Gt,
I suggest you re-read post #24. agree it is a compromise. The trick is to make the right compromise.....
Maaaany engines use tight LSA cams & short duration, just not American V8s. This is a time to learn from others. The humble Mini Minor had factory cams with 107 LSA, 230* adv duration. They didn't detonate. Many performance cams for those engines, including factory perf cams, were on 102 LSA.
To say you would get less mid range & top end with 106 LSA is nonsense. I have seen enough cam tests to know that rarely, if ever, does wide LSA outperform narrow LSA. Look at road race engines that need tq coming out of corners & then have to accelerate to max rpm. They are always tight LSA cams.
Richard Holdener recently on you tube did a cam test on a LS engine, three different LSA's. Look it up. Pretty sure the tightest was 108 & it made more power everywhere, even with EFI.
Another example: a specific test to compare 106, 108 & 110 LSA on a 350 Chev. Identical cams ground by Isky for the test. The 110 made................3hp more. Buuuuuuuuuuuut it gave up 19 hp through the mid range. I know which cam I would be using......
More tests, in DVs BB Chev book. 468 & 572 BB engines. Both were tested with 107 & 112 LSA cams; in each case the 107 outperformed the 112 everywhere.

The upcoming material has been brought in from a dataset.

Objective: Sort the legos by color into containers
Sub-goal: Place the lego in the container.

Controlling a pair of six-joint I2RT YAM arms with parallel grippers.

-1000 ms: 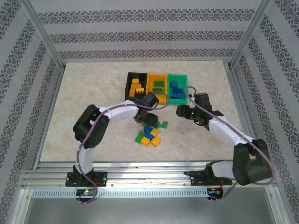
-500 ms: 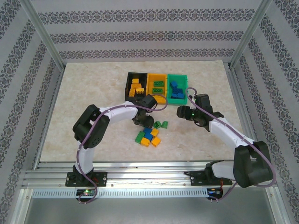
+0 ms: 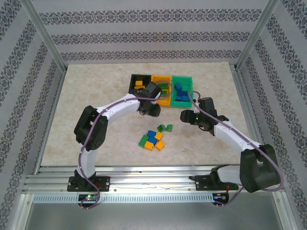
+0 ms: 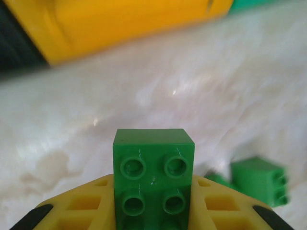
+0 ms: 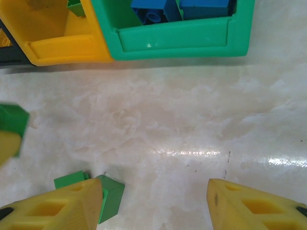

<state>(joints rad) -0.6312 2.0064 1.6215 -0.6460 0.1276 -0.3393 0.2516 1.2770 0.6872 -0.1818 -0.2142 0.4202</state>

Sig Erson & DV worked together in the 1960s. Erson was a smart bloke, ahead of his time; he says this in his cam catalog: "A cam with closer the lobe centers will always produce more power in the midrange than a cam using the same profile & wide lobe center, & in many applications will produce more power all through the range depending on many variables such as the induction system, rod angularity & flow capacity of the ports."